Under certain conditions fibrinous pneumonia may terminate in caseous hepatization, especially when tuberculosis or caseous processes previously existed in the affected lung and when dissemination of tubercle bacilli can occur from these foci.

Predisposing Factors.-Old age, overwork, debility, alcoholism, trauma, typhoid fever, measles, influenza, bronchitis, diabetes, tuberculosis, ether anæsthesia, chronic visceral disease, cold and damp weather, and previous attacks predispose. It occurs at all ages, and is more frequent in men. Pneumonia has a sudden onset (insidious in the aged) and ends by crisis in from five to nine days.

Physical Signs.--Inspection reveals an anxious expression, bright eye, dilated alæ nasi, labial herpes, pale face, or cyanosed with a mahogany flush on the checks; breathing hurried (30 to 60), but regular and noiseless, usually abdominal with deficient expansion on the affected side; posture often on this side; and the tongue dry and thickly coated. Early jaundice is common.

Palpation shows lack of respiratory expansion over the area involved; vocal and tactile fremitus increased on the consolidated side (absent if pleurisy or bronchorrhoea is present or a main bronchus is occluded); and sometimes pleural friction fremitus. Tenderness on pressure is complained of also, and there is a dry, burning skin followed by profuse critical sweats. On percussion we find sharply defined woody dulness (rarely tympanitic over the upper lobe on the affected side). By the second or third day dulness is observed over consolidation (most marked posteriorly). High pitched tympany or the cracked pot sound is elicited in the stages of engorgement and resolution and above a hepatized area.

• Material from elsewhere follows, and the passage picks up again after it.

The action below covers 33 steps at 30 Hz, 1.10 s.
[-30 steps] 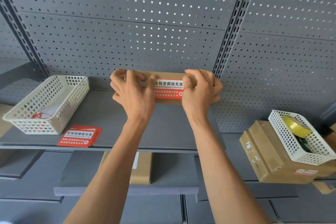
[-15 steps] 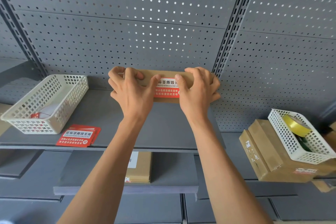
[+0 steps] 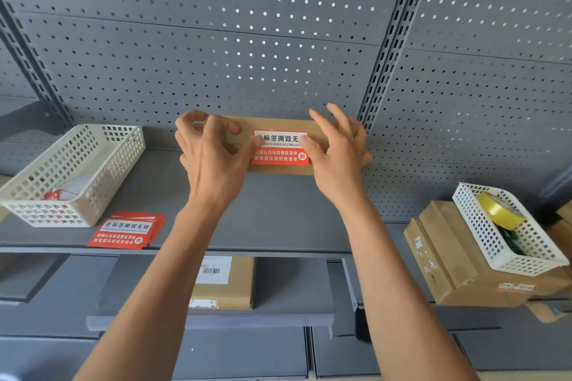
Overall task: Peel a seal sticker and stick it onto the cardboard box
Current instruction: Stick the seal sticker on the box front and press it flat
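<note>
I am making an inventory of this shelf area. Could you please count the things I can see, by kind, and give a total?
Cardboard boxes: 3 (under the hands, on the lower shelf, at the right)
White baskets: 2 (left, right)
Seal sticker on the box: 1
Stack of spare stickers: 1
Yellow tape roll: 1
Total: 8

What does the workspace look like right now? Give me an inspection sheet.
Surface: grey shelf, bare in front of the box.
Job's things: cardboard box against the pegboard; seal sticker stuck on its front; spare stickers at the shelf edge.
Clutter: white basket at left; second basket holding yellow tape on boxes at right; labelled box below.
Grippers: left hand and right hand at the sticker's ends, thumbs touching it, fingers spread.
Cables: nothing seen.
Surroundings: perforated grey pegboard.
</note>
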Each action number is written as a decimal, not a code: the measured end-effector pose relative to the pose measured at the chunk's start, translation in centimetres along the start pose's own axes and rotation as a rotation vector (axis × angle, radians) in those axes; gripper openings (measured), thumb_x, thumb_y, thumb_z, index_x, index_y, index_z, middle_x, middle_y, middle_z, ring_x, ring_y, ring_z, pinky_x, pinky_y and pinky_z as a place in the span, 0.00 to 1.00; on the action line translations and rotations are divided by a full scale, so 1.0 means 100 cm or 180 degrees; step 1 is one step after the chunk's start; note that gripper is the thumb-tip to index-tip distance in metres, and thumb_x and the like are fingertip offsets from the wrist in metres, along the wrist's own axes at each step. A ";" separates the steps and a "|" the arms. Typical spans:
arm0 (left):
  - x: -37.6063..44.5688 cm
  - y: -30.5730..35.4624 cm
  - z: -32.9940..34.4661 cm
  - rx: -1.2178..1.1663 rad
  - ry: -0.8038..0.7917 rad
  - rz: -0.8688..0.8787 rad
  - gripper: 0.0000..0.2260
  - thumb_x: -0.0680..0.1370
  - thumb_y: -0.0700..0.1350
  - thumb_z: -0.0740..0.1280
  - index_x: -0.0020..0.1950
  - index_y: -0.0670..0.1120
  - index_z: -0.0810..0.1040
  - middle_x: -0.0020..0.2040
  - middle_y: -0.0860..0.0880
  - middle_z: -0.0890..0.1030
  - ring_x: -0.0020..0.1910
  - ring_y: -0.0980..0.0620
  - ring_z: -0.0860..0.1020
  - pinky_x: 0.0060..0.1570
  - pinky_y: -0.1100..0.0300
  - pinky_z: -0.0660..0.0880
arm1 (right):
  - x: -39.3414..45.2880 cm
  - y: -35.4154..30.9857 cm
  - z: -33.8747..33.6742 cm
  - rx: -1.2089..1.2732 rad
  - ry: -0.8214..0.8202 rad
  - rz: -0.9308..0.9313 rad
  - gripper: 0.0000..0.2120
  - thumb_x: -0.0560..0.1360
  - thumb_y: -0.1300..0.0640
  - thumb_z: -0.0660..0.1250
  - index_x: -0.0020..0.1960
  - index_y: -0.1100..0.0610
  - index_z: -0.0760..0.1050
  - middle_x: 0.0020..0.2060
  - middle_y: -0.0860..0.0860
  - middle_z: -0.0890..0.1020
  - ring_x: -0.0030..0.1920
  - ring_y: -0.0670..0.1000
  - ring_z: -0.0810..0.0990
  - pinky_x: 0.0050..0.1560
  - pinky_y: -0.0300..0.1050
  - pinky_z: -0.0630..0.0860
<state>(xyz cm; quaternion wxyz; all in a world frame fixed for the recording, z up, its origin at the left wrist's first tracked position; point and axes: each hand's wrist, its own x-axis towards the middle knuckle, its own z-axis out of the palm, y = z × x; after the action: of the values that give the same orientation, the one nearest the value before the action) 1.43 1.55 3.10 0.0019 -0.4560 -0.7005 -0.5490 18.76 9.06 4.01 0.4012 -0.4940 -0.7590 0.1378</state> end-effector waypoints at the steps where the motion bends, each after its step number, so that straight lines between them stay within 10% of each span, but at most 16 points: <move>1: 0.000 -0.002 -0.001 -0.0017 -0.0056 0.0033 0.17 0.70 0.58 0.76 0.49 0.51 0.75 0.65 0.50 0.64 0.66 0.50 0.64 0.63 0.43 0.69 | 0.000 0.001 -0.002 -0.0031 -0.0089 -0.0044 0.23 0.79 0.44 0.65 0.73 0.42 0.69 0.78 0.40 0.59 0.77 0.56 0.53 0.66 0.62 0.55; 21: 0.004 -0.015 -0.013 -0.0111 -0.0548 0.0144 0.21 0.62 0.57 0.75 0.53 0.56 0.75 0.65 0.53 0.59 0.69 0.50 0.62 0.67 0.42 0.69 | -0.003 0.011 -0.025 0.0023 -0.0938 -0.0260 0.39 0.75 0.55 0.72 0.79 0.39 0.57 0.79 0.35 0.44 0.79 0.51 0.38 0.75 0.62 0.45; 33: -0.008 0.011 0.011 0.0273 0.0138 -0.0047 0.31 0.62 0.67 0.77 0.53 0.50 0.70 0.65 0.49 0.63 0.66 0.48 0.63 0.57 0.50 0.63 | -0.002 0.000 -0.002 -0.0154 -0.0308 -0.0064 0.26 0.74 0.33 0.65 0.69 0.39 0.67 0.78 0.41 0.54 0.76 0.57 0.48 0.67 0.66 0.62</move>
<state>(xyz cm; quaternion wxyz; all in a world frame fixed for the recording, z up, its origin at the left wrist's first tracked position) 3.17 1.84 3.14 0.0326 -0.4383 -0.7265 -0.5283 18.95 8.85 4.00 0.3533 -0.4887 -0.7855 0.1390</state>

On auscultation we hear inspiratory crepitant râles followed by typical bronchial breathing (provided the large bronchi are patulous), and later, in the stage of resolution, all sizes of moist râles; inspiration is short and suppressed, expiration grunting; bronchophony (most marked at the lower level of dulness) in the second stage; pectoriloquy or ægophony above a hepatized area with exaggerated vesicular murmur in normal portions of the lung; and the second pulmonary sound accentuated in the sthenic type. The cough is short, dry, painful, and restrained at first; it may be absent in old people.

The sputum is scanty, glairy, viscid, becoming blood tinged rusty sputum within twenty-four hours; more copious and liquid during resolution; purulent or like prune juice in low types; usually absent in children. microscope shows pneumococci.

The

The pain is unilateral, usually at the nipple or axilla, often agonizing and aggravated by cough or deep inspiration. Diffuse soreness is complained of.